For the best and worst, artificial intelligence is now everywhere in our society. And whether or not we love it, there is no return back. While we learn to coexist with it, we have the duty to reduce its risks, but also an opportunity to exploit its full potential.
Challenges and opportunities are especially clear for information security professionals. On the one hand, artificial intelligence opens the era of exploring how technology can reshape safety operations, from discovering the advanced threat to the automatic response, as well as providing data in the environments driven by artificial intelligence. On the other hand, Internet criminals are constantly increasing and capable of assuming the capabilities of artificial intelligence to formulate new and more advanced technologies.
The dark side of artificial intelligence
Netskope's threat laboratory researchers recently discovered that the clicks on the workplace ties have doubled three times in 2024, and that malicious content downloads occurred in 88 % of the monthly organizations. They also found that the common denominator in the success of these electronic threats is the rapid development of social engineering campaigns designed by attackers to deceive their victims, with the content of the result of artificial intelligence contributed significantly.
Tools like WormGPT, followed by fraud, develop into an increasing number of counterfeit chat. These tools have emerged as a dark, non -lined variables from the legitimate Genai tools and help the bad actors create more convincing email messages and write more efficient harmful programs, and the sources of inspiration for more harmful actions have become.
The appearance of artificial intelligence has nevertheless brought vocal and video, which has always been created for harmful purposes. Realistic and convincing Deepfakes' creation has become easier and faster, and we are already witnessing the efficiency of its existence for a set of criminal activities, from the targeted fraud in the workplace to mass information.
Aside from the promotion of threats, artificial intelligence also causes a headache for data protection professionals. We cannot discuss the risks of artificial intelligence without treating the risk of using Genai and the risk of sensitive data leakage. In 2024, approximately 6 % of hundreds of thousands of Australian users covered in Netskope Threat Labs analyzed regulatory data security policies every month, and a large percentage of them were attempts to enter sensitive or organized data in Genai.
It is clear that the appearance of Genai was the cornerstone of the appearance of new threat tankers. But while artificial intelligence helps to enhance the capabilities of online criminals, it provides equal contribution, if not greater, in cybersecurity techniques and practices.
Our best ally for security now and in the future
If you just read horror addresses, it may seem that the bad guys are outperforming the defense. But this is an inaccurate image. Security teams have the advantage of online criminals because the brightest minds in artificial intelligence and machine learning contribute to building and refining some wonderful safety tools for more than a decade.
Artificial intelligence has changed the threat detection game thanks to its ability to analyze and discover behaviors and patterns in real time and with high levels of development and liberation. Determine the user that clicks on a link to hunting or accessing fake login pages, or disposing of unusually- a sign of a possible compromise- sensitive data is added to the Genai router, access to harmful content or downloading it from cloud applications- these scenarios that should be covered by engines discovering threats that work with AI materials.

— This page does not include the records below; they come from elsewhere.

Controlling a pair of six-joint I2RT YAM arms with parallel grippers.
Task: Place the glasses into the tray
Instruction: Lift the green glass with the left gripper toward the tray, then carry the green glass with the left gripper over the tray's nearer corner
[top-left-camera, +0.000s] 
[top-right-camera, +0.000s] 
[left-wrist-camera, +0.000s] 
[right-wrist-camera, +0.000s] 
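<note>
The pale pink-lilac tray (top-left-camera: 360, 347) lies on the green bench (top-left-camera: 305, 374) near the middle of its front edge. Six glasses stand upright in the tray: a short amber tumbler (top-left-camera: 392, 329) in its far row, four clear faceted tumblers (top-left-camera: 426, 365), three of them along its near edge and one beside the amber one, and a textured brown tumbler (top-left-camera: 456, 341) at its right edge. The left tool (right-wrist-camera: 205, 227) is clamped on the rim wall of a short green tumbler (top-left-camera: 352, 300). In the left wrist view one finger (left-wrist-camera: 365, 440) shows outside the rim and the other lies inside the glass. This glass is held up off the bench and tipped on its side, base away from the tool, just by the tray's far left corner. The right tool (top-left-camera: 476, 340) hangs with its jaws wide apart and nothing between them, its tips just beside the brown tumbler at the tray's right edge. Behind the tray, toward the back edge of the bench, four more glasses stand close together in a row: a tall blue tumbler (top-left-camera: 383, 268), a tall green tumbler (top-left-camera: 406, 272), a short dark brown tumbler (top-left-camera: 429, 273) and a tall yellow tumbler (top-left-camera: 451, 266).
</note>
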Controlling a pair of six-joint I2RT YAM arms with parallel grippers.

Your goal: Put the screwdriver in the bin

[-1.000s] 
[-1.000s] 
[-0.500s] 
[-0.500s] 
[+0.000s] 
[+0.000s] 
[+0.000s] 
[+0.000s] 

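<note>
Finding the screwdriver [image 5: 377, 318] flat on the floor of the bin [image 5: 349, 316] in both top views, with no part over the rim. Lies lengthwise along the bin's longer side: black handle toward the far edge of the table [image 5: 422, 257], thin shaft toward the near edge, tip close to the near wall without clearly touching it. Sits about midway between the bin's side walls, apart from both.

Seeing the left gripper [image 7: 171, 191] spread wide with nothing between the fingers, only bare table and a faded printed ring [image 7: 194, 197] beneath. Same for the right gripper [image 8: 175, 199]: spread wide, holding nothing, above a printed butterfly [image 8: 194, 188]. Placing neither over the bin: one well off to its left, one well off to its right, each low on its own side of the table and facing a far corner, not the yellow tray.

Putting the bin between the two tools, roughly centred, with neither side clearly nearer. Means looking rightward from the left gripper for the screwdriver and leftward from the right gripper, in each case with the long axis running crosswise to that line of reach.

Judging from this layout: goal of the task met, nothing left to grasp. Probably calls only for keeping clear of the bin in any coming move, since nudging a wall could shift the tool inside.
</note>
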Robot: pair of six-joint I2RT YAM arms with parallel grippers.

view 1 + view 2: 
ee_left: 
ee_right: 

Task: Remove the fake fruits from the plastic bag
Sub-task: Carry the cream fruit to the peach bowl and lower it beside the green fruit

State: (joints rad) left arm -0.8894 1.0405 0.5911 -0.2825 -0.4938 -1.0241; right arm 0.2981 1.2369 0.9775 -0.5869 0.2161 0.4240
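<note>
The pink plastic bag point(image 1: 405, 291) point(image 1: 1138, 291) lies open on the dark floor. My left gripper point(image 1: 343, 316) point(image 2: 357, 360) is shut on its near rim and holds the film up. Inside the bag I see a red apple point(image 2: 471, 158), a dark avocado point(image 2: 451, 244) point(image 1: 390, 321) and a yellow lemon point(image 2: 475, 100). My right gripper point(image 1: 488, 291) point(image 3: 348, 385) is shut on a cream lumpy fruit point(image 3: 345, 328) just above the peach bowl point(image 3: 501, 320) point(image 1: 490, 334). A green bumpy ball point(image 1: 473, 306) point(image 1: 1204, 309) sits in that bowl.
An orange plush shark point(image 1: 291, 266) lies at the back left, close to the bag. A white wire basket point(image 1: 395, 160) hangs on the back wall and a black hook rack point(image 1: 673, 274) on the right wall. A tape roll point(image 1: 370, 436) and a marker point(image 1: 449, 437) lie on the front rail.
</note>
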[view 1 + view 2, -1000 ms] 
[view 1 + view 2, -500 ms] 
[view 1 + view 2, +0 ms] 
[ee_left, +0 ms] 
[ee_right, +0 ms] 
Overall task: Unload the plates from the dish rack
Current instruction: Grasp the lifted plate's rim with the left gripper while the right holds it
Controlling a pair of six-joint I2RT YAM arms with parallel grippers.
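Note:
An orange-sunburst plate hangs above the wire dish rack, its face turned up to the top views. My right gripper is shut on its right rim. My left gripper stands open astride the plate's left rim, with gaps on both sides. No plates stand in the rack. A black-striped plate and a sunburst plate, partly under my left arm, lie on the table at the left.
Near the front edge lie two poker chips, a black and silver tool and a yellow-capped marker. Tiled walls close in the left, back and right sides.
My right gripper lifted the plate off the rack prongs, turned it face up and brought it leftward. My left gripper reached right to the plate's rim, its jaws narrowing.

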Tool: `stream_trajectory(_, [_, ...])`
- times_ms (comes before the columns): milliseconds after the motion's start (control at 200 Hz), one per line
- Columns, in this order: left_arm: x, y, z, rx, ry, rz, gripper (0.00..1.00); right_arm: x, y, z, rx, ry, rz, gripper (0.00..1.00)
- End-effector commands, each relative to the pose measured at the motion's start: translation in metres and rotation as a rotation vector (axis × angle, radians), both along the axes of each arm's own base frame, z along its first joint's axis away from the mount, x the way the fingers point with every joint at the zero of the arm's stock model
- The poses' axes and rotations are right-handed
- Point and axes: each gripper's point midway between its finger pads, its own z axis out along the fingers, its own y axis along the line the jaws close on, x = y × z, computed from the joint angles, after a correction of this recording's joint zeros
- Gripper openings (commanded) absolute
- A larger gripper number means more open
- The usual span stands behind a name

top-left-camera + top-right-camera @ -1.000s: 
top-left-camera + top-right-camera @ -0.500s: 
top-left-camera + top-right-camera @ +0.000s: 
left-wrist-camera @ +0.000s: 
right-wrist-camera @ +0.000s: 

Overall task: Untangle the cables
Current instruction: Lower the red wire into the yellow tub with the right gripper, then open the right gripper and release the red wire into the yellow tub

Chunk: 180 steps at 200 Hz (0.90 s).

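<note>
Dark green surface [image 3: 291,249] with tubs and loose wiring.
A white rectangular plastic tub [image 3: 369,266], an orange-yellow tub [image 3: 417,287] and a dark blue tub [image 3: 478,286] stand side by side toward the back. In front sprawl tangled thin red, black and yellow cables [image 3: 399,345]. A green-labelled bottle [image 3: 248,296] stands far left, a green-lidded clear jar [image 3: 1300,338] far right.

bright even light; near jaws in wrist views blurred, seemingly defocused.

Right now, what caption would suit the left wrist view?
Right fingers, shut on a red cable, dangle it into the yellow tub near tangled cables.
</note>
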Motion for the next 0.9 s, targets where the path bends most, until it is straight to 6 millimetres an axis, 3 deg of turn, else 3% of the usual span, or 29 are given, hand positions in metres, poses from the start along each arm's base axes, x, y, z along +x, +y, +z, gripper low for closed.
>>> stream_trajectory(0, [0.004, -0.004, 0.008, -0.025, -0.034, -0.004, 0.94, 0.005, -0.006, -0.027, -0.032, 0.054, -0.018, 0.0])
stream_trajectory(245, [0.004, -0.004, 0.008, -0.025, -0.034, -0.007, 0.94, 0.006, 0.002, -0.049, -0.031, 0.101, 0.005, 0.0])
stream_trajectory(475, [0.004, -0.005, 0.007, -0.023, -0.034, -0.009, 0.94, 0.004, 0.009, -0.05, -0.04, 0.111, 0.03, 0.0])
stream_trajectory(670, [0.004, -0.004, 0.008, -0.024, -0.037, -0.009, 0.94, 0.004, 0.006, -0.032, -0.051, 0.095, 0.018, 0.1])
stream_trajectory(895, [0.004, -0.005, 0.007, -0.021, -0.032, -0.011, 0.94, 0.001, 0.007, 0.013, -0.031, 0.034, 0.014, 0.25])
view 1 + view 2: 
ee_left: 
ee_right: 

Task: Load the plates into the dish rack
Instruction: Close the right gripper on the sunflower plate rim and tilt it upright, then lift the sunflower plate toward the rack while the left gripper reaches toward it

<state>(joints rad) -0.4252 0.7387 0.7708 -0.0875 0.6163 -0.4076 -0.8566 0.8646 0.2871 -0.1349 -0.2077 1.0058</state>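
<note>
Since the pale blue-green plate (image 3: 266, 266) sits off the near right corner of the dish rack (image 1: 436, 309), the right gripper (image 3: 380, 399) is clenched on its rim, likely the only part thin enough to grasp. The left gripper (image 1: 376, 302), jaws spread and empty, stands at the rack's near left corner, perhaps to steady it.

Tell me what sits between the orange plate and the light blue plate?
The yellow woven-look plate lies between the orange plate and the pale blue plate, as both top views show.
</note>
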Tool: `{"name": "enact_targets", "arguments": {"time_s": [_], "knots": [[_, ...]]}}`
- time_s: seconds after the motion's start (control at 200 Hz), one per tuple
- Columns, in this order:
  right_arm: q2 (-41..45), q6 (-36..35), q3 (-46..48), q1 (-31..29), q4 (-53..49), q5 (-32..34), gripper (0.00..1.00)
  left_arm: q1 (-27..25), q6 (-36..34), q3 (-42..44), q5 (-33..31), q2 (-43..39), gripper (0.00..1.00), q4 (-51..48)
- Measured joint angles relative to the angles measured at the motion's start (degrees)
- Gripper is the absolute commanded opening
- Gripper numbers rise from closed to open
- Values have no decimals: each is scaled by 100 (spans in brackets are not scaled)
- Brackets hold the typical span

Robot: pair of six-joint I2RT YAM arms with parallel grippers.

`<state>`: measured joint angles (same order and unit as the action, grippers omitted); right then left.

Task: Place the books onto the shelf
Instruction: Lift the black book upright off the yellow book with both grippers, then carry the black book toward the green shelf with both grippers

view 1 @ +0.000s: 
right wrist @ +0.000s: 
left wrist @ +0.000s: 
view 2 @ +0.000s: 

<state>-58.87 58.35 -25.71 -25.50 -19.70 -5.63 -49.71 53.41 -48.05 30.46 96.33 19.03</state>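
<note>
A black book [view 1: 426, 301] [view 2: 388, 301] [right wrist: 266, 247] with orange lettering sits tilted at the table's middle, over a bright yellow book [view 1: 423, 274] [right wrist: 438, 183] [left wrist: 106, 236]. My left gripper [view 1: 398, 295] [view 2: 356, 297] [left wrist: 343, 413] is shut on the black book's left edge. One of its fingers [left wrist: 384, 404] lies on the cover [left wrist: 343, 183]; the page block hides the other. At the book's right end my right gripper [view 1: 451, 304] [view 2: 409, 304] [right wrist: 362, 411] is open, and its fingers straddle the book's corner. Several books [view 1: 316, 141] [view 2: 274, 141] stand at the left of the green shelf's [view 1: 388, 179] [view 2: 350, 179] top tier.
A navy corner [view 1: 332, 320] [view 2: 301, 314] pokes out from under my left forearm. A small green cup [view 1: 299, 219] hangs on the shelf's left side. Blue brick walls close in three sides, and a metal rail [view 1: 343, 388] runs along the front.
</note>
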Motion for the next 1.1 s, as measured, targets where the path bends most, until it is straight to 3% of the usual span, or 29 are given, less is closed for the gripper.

In addition to the detection, trained algorithms bring well and independent prevention of threats and respond to the table. Data loss tools (DLP) automatically automatically user procedures if data protection policies are violated, for example, by trying to send secret information to personal accounts. Real-time user training tools bring a sophisticated approach-and a related complement to cybersecurity in spreading best practices-discovering unwanted behaviors when they occur and present users with a popup if they are taking risky action. Users are given a context of politics, or they were asked whether they want to “accept risk” (most of them no), or direct them to an alternative, or ask to justify their procedures and receive a policy exemption – whatever the security team chooses it.
When considering tools and policy identification, security leaders need to ensure that all possible scenarios faced by their employees. Information does not always depend on the text, and in fact, 20 % of sensitive data is represented in images such as images or screen taking. AI's strong -trained algorithms for this specific purpose can now discover potential data leaks that appear in photos or videos.
If these capabilities look amazing, think that we only scratched the surface. The amount of research and development in this field is enormous and new jobs are offered to cloud safety services constantly, allowing institutions to maintain much faster than the old -devices that allowed them.
The bottom line? Artificial intelligence brings amazing capabilities in security, which is our best ally and in the future, to defend against modern and constantly emerging threats, including those that involve artificial intelligence itself. Teams like Netskope ai Labs for years were benefiting from artificial intelligence and ML and included them in the heart of modern security platforms.
Bob will be at the Gartner Security and Risk Management in Sydney on March 3 to discuss this topic more.